Problem adding computed columns in `group_by()` Error in dplyr in R-CodePudding

As shown in image, i have a .csv file. I am trying to create charts. I pass dataframe from this image to a function multi_bar(dt)

The code uses a FOR LOOP and take column 1 (PS) and column 2 (APS1) in one go and then using column 1 (PS) and then column 2(APS2) by using for loop and dplyr. Basically I need column 1 in each iteration but the other column will keep changing from 2,3 and so on. The code here doesn't show code for chart but the error is coming when the code reaches column 3 (i=3) in for loop iteration. It works for i=2.

multi_bar=function(dt)
{
  library(dplyr)
  library(ggplot2)
  for(i in 2:ncol(dt))
  {
    col1 = names(dt)[1]
    col2=names(dt[i])
    
    #df=select(x,x[,1], x[,i])
    df=dt[,c(1,i)]
    df1=df%>%
      group_by(df[,1], df[,i])%>%
      summarize(n=n())
    
    colnames(df1) <- c(col1,col2,'Count')
    col3=names(df1)[3]
   
    ls=list(df1,col1,col2,col3,ncol(dt))
    
}  
    
  return(ls)     
}

when I pass dataframe to this function multi_bar, as shown in image (after reading csv file), the following error occurs

Error: Problem adding computed columns in group_by(). x Problem with mutate() input ..2. i ..2 = df[, i]. x undefined columns selected Run rlang::last_error() to see where the error occurred. In addition: Warning message: Error: Problem adding computed columns in group_by(). x Problem with mutate() input ..2. i ..2 = df[, i]. x undefined columns selected Run rlang::last_error() to see where the error occurred.

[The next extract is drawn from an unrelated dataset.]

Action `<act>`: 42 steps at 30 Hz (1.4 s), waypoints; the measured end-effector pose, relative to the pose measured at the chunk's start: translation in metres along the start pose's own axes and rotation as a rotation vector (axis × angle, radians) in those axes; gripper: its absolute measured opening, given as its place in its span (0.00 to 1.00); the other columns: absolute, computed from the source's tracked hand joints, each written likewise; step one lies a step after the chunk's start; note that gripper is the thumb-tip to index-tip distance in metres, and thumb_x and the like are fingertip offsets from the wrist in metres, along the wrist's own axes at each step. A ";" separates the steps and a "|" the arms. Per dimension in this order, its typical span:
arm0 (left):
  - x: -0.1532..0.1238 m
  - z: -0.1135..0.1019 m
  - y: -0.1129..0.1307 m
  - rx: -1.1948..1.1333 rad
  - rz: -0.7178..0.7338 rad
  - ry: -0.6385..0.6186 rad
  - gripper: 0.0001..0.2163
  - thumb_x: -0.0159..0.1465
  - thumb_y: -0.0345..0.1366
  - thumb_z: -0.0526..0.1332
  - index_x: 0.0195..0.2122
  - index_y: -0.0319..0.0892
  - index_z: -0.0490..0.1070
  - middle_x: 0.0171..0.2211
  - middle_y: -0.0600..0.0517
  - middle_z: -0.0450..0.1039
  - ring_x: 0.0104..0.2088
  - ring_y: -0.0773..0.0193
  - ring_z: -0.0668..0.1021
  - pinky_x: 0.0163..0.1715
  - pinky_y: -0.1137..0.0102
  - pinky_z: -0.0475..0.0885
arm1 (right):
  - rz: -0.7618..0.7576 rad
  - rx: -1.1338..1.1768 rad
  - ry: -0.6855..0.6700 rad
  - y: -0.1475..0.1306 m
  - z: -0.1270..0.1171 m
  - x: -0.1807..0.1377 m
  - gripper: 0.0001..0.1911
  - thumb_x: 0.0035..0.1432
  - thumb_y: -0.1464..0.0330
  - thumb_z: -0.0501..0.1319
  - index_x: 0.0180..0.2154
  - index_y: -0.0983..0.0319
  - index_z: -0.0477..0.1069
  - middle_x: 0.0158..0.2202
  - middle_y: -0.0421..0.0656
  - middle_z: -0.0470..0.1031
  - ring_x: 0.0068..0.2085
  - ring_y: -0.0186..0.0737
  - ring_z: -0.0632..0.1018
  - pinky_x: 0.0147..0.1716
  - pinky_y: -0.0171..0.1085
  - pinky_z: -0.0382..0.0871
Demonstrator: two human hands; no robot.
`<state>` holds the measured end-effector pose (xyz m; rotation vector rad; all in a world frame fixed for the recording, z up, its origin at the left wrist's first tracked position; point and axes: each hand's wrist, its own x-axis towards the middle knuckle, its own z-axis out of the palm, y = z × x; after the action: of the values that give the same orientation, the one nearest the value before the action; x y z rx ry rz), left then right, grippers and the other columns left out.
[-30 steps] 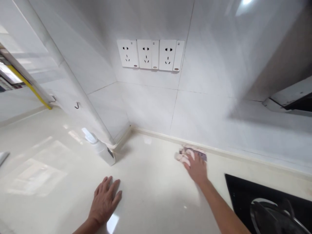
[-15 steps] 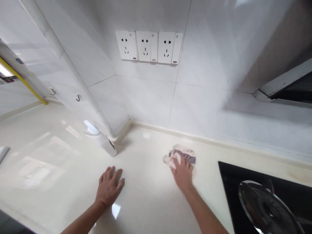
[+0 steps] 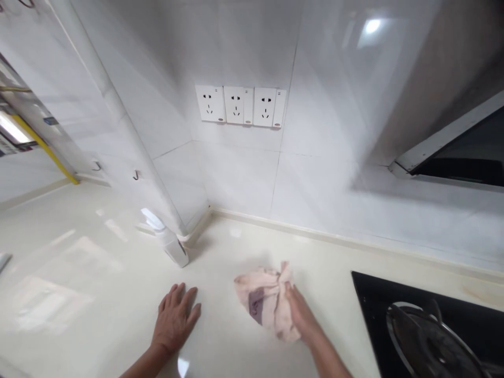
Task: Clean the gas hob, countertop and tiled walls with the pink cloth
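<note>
A pale pink cloth (image 3: 268, 299) with a purple patch is gripped by my right hand (image 3: 301, 312) just over the countertop; whether it touches the surface I cannot tell. The cloth spreads out to the left of my fingers and looks slightly blurred. Flat on the glossy cream countertop (image 3: 220, 336) rests my left hand (image 3: 175, 317), fingers spread, holding nothing. Beyond it, near the wall corner, stands a white spray bottle (image 3: 171, 244).
To the right, a black gas stove (image 3: 378, 310) with a round burner (image 3: 437, 341) is set in the counter. Three white sockets (image 3: 238, 105) are on the tiled wall. A range hood (image 3: 457, 142) juts out at upper right. Hooks (image 3: 136, 175) hang at left.
My right hand has pulled the cloth back toward me, and the cloth now fans out to the left instead of lying bunched under the fingers. The view has tilted up slightly; my left hand stays put.
</note>
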<state>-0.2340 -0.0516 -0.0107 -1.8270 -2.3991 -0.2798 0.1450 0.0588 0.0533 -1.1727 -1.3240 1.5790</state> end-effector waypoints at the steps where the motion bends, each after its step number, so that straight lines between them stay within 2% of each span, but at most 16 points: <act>1: 0.000 -0.001 0.001 -0.006 -0.002 0.000 0.26 0.70 0.50 0.53 0.64 0.45 0.75 0.69 0.38 0.66 0.73 0.40 0.61 0.69 0.45 0.61 | -0.031 -0.047 0.056 -0.008 -0.024 0.008 0.48 0.61 0.30 0.50 0.65 0.57 0.71 0.67 0.52 0.71 0.70 0.53 0.68 0.71 0.52 0.58; 3: 0.000 -0.002 0.002 -0.015 -0.006 0.001 0.26 0.71 0.50 0.53 0.64 0.45 0.75 0.69 0.38 0.66 0.73 0.40 0.61 0.69 0.45 0.61 | -0.084 -0.235 0.266 -0.016 -0.075 0.019 0.48 0.57 0.30 0.52 0.60 0.59 0.74 0.64 0.56 0.73 0.67 0.57 0.70 0.69 0.55 0.60; 4: 0.000 -0.003 0.003 -0.018 -0.007 0.001 0.26 0.71 0.49 0.53 0.64 0.45 0.75 0.69 0.38 0.66 0.73 0.40 0.61 0.69 0.45 0.61 | -0.099 -0.352 0.454 -0.016 -0.098 0.023 0.47 0.54 0.30 0.54 0.56 0.61 0.76 0.61 0.58 0.74 0.64 0.61 0.72 0.67 0.58 0.63; 6: 0.000 -0.002 0.005 -0.019 -0.006 0.002 0.26 0.70 0.49 0.53 0.64 0.45 0.75 0.69 0.38 0.66 0.73 0.40 0.61 0.69 0.45 0.61 | -0.147 -0.512 0.642 -0.010 -0.133 0.027 0.44 0.55 0.34 0.54 0.54 0.62 0.75 0.59 0.59 0.73 0.58 0.61 0.76 0.60 0.58 0.70; 9: 0.000 -0.002 0.006 -0.020 -0.004 0.006 0.26 0.70 0.49 0.53 0.63 0.43 0.75 0.69 0.37 0.66 0.73 0.40 0.61 0.69 0.45 0.60 | -0.225 -0.675 0.614 0.011 -0.139 0.025 0.37 0.63 0.41 0.49 0.54 0.62 0.75 0.57 0.57 0.73 0.55 0.56 0.77 0.55 0.53 0.73; 12: -0.001 -0.002 0.006 -0.030 -0.002 0.007 0.26 0.70 0.49 0.54 0.63 0.43 0.75 0.69 0.36 0.65 0.73 0.38 0.61 0.69 0.44 0.60 | -0.245 -0.945 0.417 0.032 -0.100 0.024 0.33 0.69 0.47 0.46 0.59 0.59 0.75 0.63 0.54 0.71 0.65 0.58 0.70 0.65 0.57 0.64; 14: -0.001 -0.004 0.006 -0.033 -0.001 0.004 0.26 0.70 0.49 0.54 0.63 0.42 0.75 0.68 0.35 0.66 0.73 0.38 0.61 0.68 0.43 0.61 | -0.171 -1.155 0.336 0.038 -0.069 0.029 0.32 0.70 0.50 0.49 0.66 0.57 0.70 0.72 0.52 0.62 0.71 0.63 0.62 0.68 0.61 0.56; 17: -0.002 -0.006 0.007 -0.018 0.002 -0.008 0.26 0.71 0.49 0.53 0.63 0.42 0.74 0.69 0.35 0.66 0.73 0.38 0.61 0.68 0.44 0.61 | -0.006 -1.373 0.313 0.031 -0.034 0.046 0.35 0.71 0.49 0.52 0.73 0.54 0.61 0.78 0.53 0.48 0.75 0.72 0.53 0.68 0.66 0.49; 21: -0.001 -0.007 0.006 -0.002 0.003 -0.018 0.26 0.71 0.49 0.52 0.64 0.42 0.74 0.69 0.34 0.65 0.73 0.37 0.61 0.68 0.43 0.61 | 0.080 -1.417 0.234 0.007 0.006 0.072 0.39 0.72 0.45 0.51 0.76 0.52 0.53 0.79 0.58 0.41 0.75 0.78 0.50 0.67 0.71 0.44; 24: 0.000 -0.003 0.004 -0.003 0.006 -0.008 0.26 0.71 0.49 0.52 0.63 0.42 0.75 0.69 0.35 0.65 0.73 0.38 0.61 0.68 0.44 0.61 | -0.042 -1.361 0.040 0.001 0.047 0.064 0.41 0.70 0.43 0.54 0.76 0.50 0.52 0.80 0.57 0.37 0.76 0.79 0.44 0.69 0.72 0.38; 27: 0.001 0.002 -0.001 -0.001 0.009 0.004 0.26 0.70 0.50 0.52 0.63 0.43 0.75 0.68 0.36 0.66 0.72 0.39 0.61 0.67 0.44 0.61 | -0.274 -1.242 -0.241 0.007 0.089 0.024 0.43 0.69 0.41 0.55 0.76 0.51 0.53 0.80 0.54 0.35 0.77 0.76 0.40 0.70 0.73 0.36; 31: 0.002 0.007 -0.007 0.011 0.012 0.016 0.27 0.70 0.50 0.53 0.63 0.44 0.74 0.69 0.37 0.65 0.73 0.40 0.60 0.68 0.46 0.60 | -0.626 -1.085 -0.533 0.022 0.107 -0.037 0.40 0.70 0.41 0.53 0.76 0.47 0.51 0.80 0.49 0.33 0.78 0.67 0.41 0.73 0.70 0.41; 34: 0.003 0.005 -0.007 0.004 0.009 0.004 0.26 0.70 0.50 0.53 0.64 0.46 0.73 0.69 0.39 0.65 0.73 0.42 0.60 0.68 0.47 0.61 | -0.706 -1.043 -0.621 0.029 0.085 -0.046 0.35 0.72 0.43 0.54 0.74 0.41 0.53 0.80 0.41 0.43 0.78 0.56 0.47 0.75 0.63 0.42; 36: 0.004 0.001 -0.005 0.002 -0.008 -0.018 0.26 0.70 0.50 0.53 0.64 0.46 0.73 0.70 0.39 0.65 0.73 0.42 0.60 0.67 0.47 0.61 | -0.619 -1.064 -0.549 0.032 0.057 -0.029 0.32 0.71 0.43 0.55 0.72 0.39 0.58 0.79 0.38 0.50 0.77 0.54 0.51 0.75 0.62 0.40; 38: 0.004 -0.004 -0.001 0.004 -0.027 -0.043 0.27 0.71 0.51 0.51 0.64 0.45 0.73 0.70 0.38 0.64 0.74 0.42 0.59 0.68 0.47 0.61 | -0.475 -1.126 -0.365 0.033 0.019 0.000 0.31 0.70 0.45 0.57 0.70 0.40 0.63 0.78 0.39 0.53 0.77 0.57 0.53 0.74 0.64 0.38; 42: 0.006 -0.011 0.004 -0.007 -0.032 -0.072 0.28 0.70 0.52 0.50 0.65 0.44 0.72 0.70 0.38 0.63 0.74 0.41 0.59 0.68 0.46 0.60 | -0.185 -1.329 0.145 0.021 -0.078 0.057 0.28 0.74 0.55 0.55 0.71 0.49 0.64 0.78 0.47 0.53 0.76 0.61 0.54 0.72 0.63 0.42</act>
<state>-0.2322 -0.0477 0.0009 -1.8328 -2.4801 -0.2297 0.2030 0.1315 0.0187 -1.7335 -2.3599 0.2974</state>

CodePudding user response：

I think you'll greatly benefit by bringing the data in long (tidy) format. Then you can use count to count number of times each value occurs in the column.

We don't have your data to test but it would be something like this -

library(dplyr)
library(tidyr)

df <- dt %>%
        pivot_longer(cols = -PS) %>%
        count(PS, name, value, name = 'Count')

CodePudding user response：

While I agree with the suggestion above of Ronak Shah, it maybe doesn't answer your question, as to how to fix the error you are having.

To access directly the index positions you need you can use the following snippet in your group_by statement:

df1 <- df %>% 
        group_by(.[[1]], .[[2]]) %>%
        summarize(n=n())

If you want to cut down on a step and rely on the looping variable you can do

df1 <- dt %>% 
        group_by(.[[1]], .[[i]]) %>%
        summarize(n=n())

If you have the column names, like you have created already you can use the function !! before your column names in the group_by statement like so:

  df1=df %>%
      group_by(!!col1, !!col2)%>%
      summarize(n=n())

I can imagine that you used your code, outside of the function or outside of the loop and the code worked fine, when you put it into a loop, or indeed into the function, you change the scope of the variables. Coupled with the fact that dplyr uses tidy evaluation, this can get messy.

!! is used to force early evaluation, which is what you would need here so that the variables contained values are used rather than the variable names themselves.